Dataset
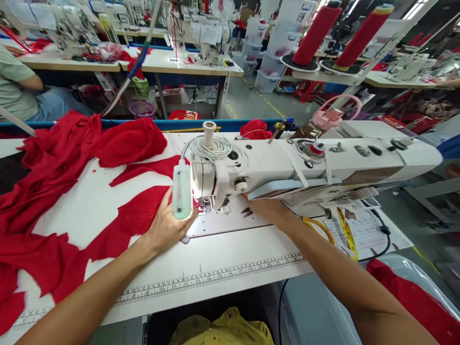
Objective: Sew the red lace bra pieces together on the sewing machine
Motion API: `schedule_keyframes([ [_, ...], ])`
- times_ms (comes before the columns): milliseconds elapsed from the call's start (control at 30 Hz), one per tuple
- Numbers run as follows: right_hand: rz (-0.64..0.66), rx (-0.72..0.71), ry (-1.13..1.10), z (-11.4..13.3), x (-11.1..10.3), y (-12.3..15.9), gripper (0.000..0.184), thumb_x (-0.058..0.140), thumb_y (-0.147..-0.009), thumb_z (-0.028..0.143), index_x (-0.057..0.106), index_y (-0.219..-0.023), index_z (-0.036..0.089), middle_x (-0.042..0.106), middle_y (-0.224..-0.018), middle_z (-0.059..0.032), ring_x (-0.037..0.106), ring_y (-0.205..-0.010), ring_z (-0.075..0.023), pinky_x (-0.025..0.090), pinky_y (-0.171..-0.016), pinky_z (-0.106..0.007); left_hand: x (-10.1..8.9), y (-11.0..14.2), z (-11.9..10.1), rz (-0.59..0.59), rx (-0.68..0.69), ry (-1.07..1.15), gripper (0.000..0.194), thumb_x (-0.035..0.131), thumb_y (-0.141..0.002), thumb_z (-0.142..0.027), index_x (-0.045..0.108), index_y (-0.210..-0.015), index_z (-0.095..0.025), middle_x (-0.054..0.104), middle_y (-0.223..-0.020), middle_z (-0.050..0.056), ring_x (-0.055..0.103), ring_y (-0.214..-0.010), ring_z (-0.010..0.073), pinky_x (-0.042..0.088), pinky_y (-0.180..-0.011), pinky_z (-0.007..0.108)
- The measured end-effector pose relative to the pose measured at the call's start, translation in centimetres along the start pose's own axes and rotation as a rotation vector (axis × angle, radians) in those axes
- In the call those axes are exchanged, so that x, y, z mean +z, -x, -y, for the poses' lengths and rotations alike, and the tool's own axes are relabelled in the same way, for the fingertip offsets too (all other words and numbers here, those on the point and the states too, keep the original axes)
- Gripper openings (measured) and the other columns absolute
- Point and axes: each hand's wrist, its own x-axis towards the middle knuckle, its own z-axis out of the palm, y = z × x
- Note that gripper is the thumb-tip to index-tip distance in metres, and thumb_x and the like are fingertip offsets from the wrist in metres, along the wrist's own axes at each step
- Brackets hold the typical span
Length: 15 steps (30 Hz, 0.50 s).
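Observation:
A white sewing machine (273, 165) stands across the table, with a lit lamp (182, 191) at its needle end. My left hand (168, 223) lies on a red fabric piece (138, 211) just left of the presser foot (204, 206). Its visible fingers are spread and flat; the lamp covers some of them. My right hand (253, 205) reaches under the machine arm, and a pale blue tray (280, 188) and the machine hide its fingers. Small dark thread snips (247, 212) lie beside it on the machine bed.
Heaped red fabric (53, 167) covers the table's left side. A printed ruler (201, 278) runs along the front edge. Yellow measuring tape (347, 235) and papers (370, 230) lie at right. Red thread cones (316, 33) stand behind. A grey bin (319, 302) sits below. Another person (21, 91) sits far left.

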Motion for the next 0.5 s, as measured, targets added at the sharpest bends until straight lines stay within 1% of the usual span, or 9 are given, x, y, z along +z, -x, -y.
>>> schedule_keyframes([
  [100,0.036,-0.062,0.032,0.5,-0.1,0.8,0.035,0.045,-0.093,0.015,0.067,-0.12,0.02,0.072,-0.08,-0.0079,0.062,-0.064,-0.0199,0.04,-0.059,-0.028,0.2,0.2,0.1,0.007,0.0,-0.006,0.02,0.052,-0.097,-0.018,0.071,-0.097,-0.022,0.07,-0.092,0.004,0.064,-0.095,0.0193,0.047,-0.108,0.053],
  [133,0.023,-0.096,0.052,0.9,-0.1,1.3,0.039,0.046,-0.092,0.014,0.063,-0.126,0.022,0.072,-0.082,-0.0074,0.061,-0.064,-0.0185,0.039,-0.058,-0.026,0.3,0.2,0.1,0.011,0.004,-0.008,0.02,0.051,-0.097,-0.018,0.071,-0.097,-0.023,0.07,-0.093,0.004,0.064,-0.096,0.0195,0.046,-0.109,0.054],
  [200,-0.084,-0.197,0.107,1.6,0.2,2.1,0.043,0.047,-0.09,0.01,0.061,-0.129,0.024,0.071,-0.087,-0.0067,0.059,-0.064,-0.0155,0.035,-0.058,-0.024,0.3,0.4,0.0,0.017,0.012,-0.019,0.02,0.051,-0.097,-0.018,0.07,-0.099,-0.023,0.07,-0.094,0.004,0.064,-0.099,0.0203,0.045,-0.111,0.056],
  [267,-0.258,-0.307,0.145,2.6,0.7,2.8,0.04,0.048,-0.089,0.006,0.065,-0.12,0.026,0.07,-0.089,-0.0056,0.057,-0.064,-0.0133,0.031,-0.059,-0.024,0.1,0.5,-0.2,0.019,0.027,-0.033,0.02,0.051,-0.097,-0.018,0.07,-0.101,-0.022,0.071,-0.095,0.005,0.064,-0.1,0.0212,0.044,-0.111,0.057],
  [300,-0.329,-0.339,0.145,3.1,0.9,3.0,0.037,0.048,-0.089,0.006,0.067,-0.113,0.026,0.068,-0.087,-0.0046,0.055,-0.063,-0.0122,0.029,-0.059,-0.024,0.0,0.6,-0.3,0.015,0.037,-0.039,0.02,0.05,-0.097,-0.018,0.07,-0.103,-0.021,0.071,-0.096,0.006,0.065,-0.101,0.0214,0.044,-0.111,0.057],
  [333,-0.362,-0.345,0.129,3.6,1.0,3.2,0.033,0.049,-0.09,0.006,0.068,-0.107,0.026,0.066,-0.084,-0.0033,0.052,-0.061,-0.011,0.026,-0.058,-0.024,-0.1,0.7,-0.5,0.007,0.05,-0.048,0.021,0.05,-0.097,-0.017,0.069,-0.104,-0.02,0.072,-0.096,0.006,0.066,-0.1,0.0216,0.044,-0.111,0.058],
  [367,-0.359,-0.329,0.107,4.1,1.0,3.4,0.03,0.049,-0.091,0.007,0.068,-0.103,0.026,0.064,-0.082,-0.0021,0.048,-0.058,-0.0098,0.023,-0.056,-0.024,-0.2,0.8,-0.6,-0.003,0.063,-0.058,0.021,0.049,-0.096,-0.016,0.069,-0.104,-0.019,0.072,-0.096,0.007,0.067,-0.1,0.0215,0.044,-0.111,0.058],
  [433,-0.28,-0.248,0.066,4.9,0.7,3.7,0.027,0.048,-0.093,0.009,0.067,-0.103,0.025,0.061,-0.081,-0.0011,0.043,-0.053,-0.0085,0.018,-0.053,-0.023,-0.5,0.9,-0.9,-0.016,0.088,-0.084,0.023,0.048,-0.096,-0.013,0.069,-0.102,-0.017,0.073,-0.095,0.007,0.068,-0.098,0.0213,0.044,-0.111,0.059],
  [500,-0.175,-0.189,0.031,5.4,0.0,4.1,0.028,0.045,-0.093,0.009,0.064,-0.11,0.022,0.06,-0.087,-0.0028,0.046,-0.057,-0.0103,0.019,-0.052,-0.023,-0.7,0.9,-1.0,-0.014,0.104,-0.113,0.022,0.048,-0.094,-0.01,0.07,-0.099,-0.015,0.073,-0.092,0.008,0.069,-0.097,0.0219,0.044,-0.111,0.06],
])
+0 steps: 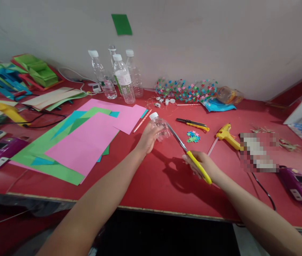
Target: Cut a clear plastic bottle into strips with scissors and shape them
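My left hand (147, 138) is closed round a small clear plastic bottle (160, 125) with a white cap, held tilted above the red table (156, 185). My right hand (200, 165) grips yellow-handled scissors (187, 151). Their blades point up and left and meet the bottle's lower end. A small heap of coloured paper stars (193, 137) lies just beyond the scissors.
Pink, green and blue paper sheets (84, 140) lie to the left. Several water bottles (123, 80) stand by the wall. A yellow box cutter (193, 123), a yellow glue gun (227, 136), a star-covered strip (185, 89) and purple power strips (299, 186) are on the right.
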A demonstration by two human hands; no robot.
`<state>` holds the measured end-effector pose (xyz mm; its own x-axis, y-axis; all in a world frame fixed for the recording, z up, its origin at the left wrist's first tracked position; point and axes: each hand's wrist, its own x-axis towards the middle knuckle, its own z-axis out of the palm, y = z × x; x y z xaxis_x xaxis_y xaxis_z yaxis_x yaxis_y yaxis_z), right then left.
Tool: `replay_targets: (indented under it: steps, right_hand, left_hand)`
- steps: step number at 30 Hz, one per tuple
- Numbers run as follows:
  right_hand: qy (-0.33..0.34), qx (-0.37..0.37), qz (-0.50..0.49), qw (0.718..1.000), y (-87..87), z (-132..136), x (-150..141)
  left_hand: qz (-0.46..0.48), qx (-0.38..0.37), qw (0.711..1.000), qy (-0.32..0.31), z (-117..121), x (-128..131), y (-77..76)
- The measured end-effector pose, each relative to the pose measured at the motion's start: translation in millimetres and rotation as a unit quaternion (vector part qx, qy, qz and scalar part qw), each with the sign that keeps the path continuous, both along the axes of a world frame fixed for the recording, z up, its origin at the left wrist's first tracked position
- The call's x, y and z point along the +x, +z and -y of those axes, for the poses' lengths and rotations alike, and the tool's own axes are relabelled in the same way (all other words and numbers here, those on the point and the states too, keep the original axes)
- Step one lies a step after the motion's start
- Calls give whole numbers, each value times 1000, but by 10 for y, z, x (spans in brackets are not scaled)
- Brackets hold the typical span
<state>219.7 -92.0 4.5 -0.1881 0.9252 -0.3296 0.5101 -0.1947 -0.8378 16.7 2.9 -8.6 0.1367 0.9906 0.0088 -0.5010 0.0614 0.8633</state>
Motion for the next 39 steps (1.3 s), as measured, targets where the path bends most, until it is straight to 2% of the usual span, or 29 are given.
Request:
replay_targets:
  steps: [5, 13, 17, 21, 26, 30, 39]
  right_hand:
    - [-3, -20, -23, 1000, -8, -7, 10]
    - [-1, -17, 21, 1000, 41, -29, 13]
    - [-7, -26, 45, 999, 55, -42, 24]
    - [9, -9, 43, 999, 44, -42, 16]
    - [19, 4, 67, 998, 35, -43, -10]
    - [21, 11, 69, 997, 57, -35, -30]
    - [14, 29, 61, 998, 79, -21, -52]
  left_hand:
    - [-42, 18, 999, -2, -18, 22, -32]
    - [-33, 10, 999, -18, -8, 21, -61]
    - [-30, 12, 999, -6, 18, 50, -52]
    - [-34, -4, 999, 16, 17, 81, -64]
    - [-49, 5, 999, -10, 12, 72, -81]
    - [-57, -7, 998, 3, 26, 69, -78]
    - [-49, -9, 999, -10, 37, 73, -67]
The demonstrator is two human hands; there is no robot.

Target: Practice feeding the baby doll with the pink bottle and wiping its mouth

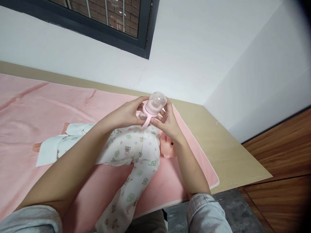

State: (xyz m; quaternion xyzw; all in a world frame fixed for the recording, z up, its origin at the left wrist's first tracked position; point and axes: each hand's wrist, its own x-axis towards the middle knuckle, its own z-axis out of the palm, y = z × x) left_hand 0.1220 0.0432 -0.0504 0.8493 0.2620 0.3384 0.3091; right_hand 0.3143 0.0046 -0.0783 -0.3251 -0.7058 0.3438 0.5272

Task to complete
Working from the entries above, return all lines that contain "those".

Your solution
- The measured end-effector pose relative to the pose measured at the call's start, translation in centimetres along the start pose's own axes and rotation as a rotation vector (axis × angle, radians) in those axes
- In the call those axes are exchanged, so that x, y, z mean +z, -x, -y, for the poses' lengths and rotations alike, and the tool's own axes are relabelled in the same way, for the fingertip offsets too (all other words and numbers here, those on the point and the states too, keep the original axes)
- The call's x, y and z point along the +x, +z and -y of those axes, for the poses' lengths and rotations alike, and the tool's own axes are relabelled in the same way (all other words and numbers here, those on the point and the states too, keep the original axes)

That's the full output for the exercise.